The real money came from the lawsuit over the accident, which had just been settled.

“You’re going to need advice and guidance,” Helen had told her. “But you’re competent to make some basic decisions about your future.”

David wanted to be her advisor. He was her husband, it only made sense. But the things he wanted to do with the money—investments, expansions, new houses—didn’t interest her.

She hadn’t said no yet. But she hadn’t said yes, either.

“How much longer do you want to stay?”

He was already bored. They’d been there nearly two hours, including the time it took to eat, and they’d only gone to the Children’s Zoo and the Insect House and the Reptile House, then through the Monkey Trail and down to see the pandas.

“I don’t know,” she said. “We haven’t been to the tigers or the elephants yet.”

She thought that he sighed. “Okay. Let’s go see the elephants.”
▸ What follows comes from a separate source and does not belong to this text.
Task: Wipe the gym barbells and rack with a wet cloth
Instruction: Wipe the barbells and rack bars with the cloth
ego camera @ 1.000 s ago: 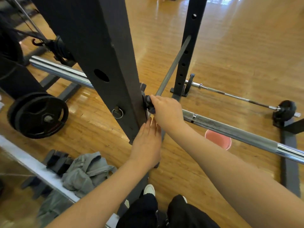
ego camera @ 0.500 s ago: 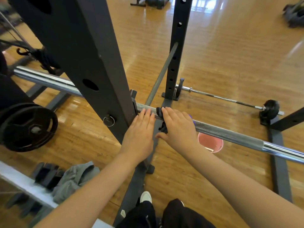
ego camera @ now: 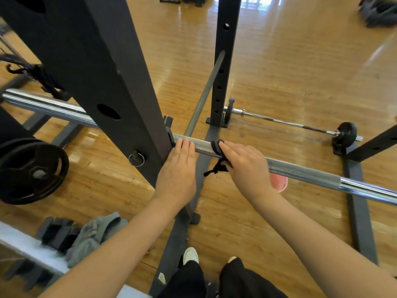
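Note:
A long steel barbell (ego camera: 300, 171) lies across the black rack, passing behind the near upright (ego camera: 111, 82). My right hand (ego camera: 245, 166) grips a dark cloth (ego camera: 217, 147) wrapped over the knurled bar, with a loose end hanging below. Just to its left, my left hand (ego camera: 176, 171) rests flat with straight fingers on the bar, beside the upright. A second, thinner barbell (ego camera: 285, 121) lies on the floor past the far upright (ego camera: 223, 61).
A black weight plate (ego camera: 32, 171) hangs at the left. A pink bucket (ego camera: 279, 183) stands on the wooden floor under the bar. Grey clothing (ego camera: 96, 233) and dark blocks lie at the lower left. Black base rails (ego camera: 356, 203) run along the floor on the right.
My right hand has slid the cloth rightward along the bar, away from the upright. My left hand has moved up from below onto the bar. The camera has tilted up a little.

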`<action>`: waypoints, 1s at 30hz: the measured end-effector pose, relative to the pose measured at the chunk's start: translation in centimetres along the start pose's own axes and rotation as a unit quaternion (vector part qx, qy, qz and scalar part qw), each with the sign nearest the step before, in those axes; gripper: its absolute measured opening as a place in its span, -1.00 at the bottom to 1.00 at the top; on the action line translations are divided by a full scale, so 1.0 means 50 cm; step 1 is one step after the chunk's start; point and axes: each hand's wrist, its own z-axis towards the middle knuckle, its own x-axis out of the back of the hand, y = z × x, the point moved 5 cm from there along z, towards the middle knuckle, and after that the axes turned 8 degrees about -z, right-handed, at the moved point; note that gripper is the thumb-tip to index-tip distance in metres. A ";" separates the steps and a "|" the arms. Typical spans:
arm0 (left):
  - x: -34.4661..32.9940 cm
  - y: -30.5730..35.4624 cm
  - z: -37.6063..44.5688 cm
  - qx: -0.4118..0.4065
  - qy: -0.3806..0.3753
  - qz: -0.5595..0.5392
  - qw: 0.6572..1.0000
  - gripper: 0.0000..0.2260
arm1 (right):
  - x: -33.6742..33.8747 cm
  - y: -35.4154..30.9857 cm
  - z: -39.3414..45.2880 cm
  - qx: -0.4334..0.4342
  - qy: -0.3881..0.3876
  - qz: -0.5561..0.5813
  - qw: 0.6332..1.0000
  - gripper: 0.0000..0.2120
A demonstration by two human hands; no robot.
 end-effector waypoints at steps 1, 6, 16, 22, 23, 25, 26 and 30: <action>0.003 0.000 0.004 -0.002 0.015 0.001 1.000 -0.35 | 0.009 0.022 -0.017 -0.012 0.001 -0.001 1.000 -0.52; 0.000 0.001 0.031 -0.009 -0.010 0.010 1.000 -0.36 | 0.017 0.034 -0.027 -0.032 -0.008 -0.008 0.999 -0.60; -0.006 -0.001 0.041 -0.003 -0.005 -0.002 1.000 -0.38 | -0.037 -0.070 0.056 0.031 -0.018 -0.011 0.999 -0.66; -0.002 0.002 0.041 0.009 -0.004 -0.028 1.000 -0.38 | 0.038 0.067 -0.052 -0.024 0.015 0.005 1.000 -0.66; -0.001 0.002 0.040 0.006 0.002 -0.031 1.000 -0.38 | 0.052 0.093 -0.074 -0.037 0.025 0.001 0.999 -0.70; -0.003 0.001 0.039 0.002 0.005 -0.026 1.000 -0.37 | 0.073 0.126 -0.105 -0.063 0.040 -0.007 0.997 -0.74; -0.005 0.000 0.039 0.003 0.003 -0.021 1.000 -0.36 | 0.077 0.132 -0.113 -0.071 0.045 -0.011 0.996 -0.73; -0.015 -0.001 0.041 0.000 0.006 0.002 1.000 -0.34 | 0.068 0.120 -0.106 -0.066 0.053 -0.029 0.996 -0.71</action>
The elephant exhibit was new. When you entered it, there were signs welcoming you to see the animals that were here in Southern California thousands of years ago. There were statues of mastodons and saber-toothed tigers, equipment for kids to climb on, all sitting in beds of ground-up tires; metal monoliths two, three times her height, with cutouts of gas pumps and faucets and bulldozers, slogans like Reuse and Recycle and Sustainability. There was a tar pit with animal skeletons— fakes, she figured.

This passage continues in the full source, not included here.